The story of Night is pretty familiar now: Barbara (Judith O'Dea) and her brother Johnny (Russell Streiner, who was also one of the film's producers) go out to the country to visit their father's grave. While there, they're attacked by the first of many, many zombies, who kills Johnny and chases Barbara to a deserted house where she meets up with Ben
(Duane Jones, easily the best actor in the film), a truck driver who's fought his way through the undead hordes. Other survivors pop out of the basement (including Karl Hardman and Marilyn Eastman as a bickering husband and wife), realistic radio and TV reports try to make sense out of the mayhem (at one point, it's proposed that radiation from a probe to Venus is somehow responsible, but this is dropped quickly and never referred to again), and the zombies attack in graceless waves.
What lifts Night of the Living Dead above its flaws and meager budget is the style, conviction and realism Romero and crew bring to the whole thing.

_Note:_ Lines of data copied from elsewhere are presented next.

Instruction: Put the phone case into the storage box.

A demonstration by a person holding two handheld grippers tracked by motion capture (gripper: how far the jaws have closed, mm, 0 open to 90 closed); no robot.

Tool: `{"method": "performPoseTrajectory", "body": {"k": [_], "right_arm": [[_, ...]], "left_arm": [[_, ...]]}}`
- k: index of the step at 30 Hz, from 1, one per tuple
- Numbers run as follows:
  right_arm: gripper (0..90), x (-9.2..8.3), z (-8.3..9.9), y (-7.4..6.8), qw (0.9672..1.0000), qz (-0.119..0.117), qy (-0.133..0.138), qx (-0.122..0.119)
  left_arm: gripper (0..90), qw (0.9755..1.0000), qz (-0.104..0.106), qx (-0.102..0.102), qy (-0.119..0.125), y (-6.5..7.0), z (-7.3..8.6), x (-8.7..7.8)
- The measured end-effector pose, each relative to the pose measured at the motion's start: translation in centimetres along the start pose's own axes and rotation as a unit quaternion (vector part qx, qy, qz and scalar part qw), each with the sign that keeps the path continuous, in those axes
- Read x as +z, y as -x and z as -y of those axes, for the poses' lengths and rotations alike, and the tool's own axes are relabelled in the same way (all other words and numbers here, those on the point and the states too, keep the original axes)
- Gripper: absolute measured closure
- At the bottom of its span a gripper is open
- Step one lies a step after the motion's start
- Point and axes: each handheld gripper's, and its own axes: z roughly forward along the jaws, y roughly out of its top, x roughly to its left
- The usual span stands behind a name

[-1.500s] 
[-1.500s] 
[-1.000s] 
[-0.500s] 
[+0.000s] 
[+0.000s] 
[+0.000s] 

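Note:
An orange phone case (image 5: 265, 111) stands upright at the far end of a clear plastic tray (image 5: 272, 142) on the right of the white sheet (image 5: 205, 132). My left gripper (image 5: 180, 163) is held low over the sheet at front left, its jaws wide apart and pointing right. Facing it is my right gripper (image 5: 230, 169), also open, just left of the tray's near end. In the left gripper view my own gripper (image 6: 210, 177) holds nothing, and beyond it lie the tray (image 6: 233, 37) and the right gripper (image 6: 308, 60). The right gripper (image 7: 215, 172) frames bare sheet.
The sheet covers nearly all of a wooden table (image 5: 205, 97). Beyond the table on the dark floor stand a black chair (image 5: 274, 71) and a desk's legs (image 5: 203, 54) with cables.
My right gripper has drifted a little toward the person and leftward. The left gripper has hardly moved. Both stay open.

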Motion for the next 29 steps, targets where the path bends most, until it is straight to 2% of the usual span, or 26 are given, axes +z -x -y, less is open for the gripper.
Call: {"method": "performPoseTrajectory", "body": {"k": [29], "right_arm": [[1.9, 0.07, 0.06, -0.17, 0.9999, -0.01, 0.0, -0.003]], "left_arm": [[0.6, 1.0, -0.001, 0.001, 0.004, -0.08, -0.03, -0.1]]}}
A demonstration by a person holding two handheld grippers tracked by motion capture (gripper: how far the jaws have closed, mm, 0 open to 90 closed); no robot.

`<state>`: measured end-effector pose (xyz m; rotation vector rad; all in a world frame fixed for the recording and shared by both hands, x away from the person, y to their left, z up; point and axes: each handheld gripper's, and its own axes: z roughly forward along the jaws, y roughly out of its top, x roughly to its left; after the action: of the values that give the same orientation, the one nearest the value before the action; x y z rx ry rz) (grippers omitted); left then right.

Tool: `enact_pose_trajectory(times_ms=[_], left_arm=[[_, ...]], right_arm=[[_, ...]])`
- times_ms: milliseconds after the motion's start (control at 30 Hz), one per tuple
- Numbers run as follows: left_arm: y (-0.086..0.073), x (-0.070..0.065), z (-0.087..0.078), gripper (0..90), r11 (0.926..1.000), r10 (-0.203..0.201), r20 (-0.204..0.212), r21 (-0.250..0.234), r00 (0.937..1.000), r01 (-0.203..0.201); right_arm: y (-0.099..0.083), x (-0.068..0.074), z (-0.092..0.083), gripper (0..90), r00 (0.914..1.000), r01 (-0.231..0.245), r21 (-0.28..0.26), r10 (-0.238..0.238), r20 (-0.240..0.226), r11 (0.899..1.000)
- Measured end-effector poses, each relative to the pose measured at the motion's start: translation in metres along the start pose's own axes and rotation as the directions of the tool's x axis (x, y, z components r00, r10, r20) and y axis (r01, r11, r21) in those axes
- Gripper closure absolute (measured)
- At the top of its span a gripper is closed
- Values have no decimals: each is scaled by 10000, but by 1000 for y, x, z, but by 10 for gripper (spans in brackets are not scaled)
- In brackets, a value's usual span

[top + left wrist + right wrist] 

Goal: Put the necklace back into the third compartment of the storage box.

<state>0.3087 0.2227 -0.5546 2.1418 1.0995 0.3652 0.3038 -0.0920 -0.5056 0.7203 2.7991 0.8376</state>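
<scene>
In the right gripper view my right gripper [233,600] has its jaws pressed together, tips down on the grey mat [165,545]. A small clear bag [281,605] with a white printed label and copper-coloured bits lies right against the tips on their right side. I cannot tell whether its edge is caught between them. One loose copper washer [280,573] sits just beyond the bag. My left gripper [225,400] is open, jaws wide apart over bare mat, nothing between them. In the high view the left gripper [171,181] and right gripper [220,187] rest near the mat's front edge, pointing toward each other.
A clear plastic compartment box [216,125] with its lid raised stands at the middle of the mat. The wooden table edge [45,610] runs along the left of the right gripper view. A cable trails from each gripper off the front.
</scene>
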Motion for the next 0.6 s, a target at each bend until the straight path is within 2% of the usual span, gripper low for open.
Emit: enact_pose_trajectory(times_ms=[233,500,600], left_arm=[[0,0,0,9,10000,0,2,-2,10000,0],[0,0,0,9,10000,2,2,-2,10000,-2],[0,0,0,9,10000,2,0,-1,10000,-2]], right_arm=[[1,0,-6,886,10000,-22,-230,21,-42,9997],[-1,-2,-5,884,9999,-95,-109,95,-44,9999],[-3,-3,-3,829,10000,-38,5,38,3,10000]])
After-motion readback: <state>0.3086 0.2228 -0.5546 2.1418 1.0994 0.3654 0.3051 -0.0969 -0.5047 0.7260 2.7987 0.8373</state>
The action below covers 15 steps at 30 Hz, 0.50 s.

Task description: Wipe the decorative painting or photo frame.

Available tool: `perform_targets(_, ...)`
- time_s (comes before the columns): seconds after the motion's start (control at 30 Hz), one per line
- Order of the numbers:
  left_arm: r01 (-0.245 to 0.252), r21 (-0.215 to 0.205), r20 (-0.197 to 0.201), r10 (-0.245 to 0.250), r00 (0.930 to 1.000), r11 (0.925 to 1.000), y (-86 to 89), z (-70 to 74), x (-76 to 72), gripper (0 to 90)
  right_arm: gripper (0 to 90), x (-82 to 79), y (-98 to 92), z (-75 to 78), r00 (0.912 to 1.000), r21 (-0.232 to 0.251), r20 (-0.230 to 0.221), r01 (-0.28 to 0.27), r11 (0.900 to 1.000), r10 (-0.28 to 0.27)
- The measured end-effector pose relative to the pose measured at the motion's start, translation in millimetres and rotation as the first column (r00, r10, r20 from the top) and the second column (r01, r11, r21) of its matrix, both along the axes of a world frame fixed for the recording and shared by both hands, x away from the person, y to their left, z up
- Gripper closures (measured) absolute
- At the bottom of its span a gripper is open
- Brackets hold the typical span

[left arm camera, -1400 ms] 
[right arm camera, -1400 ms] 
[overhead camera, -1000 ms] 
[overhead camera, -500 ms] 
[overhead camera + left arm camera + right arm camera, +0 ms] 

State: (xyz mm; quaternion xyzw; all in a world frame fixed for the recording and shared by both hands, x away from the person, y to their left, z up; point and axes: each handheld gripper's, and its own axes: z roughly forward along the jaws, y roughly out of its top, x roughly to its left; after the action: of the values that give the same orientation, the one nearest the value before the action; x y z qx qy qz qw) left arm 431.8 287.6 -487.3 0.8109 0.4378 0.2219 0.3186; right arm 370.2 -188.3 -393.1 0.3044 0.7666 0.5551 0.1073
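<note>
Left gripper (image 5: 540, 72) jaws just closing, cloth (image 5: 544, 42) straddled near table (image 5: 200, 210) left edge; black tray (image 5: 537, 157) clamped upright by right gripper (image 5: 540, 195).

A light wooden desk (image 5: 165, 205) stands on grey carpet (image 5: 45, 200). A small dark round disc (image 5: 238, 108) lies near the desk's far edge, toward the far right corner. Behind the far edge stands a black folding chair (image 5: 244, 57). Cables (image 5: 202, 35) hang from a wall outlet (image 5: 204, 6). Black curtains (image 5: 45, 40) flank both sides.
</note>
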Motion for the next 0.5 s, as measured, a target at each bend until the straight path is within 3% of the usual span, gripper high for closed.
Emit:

The stark black & white cinematography is more suggestive of documentary than of fiction; the escalating tensions among the survivors--especially between Jones and Hardman--ratchets up the strain on the audience; and the lack of a happy ending hearkens back to the EC Comics Romero enjoyed so much as a child (and would later pay more direct tribute to in Creepshow).
Then there are the living dead themselves: ever-present, shuffling, decomposing, hungry for the flesh of the living. They never tire, never wander off, never give up. The pressure never ceases. And when they do actually snag some skin to munch on, the movie gets downright grisly--although, after so many years of sequels, remakes, spinoffs and ripoffs that were far more graphic and gruesome, Night can now play on broadcast TV with no edits whatsoever.
Night of the Living Dead remains the stuff that nightmares and still, after all this time, packs one hell of a punch. Watch it with friends--and leave the lights on afterwards.
(NOTE: Because Night of the Living Dead has been in the public domain for so long, many truly nasty-looking prints can be found on both VHS and DVD. The only print worth owning-or even viewing--is the beautifully restored, digitally remastered print available through Elite Entertainment. They released it on video in 1995 through Anchor Bay and more recently put the same package out on DVD. Forget the rest--this is the best.)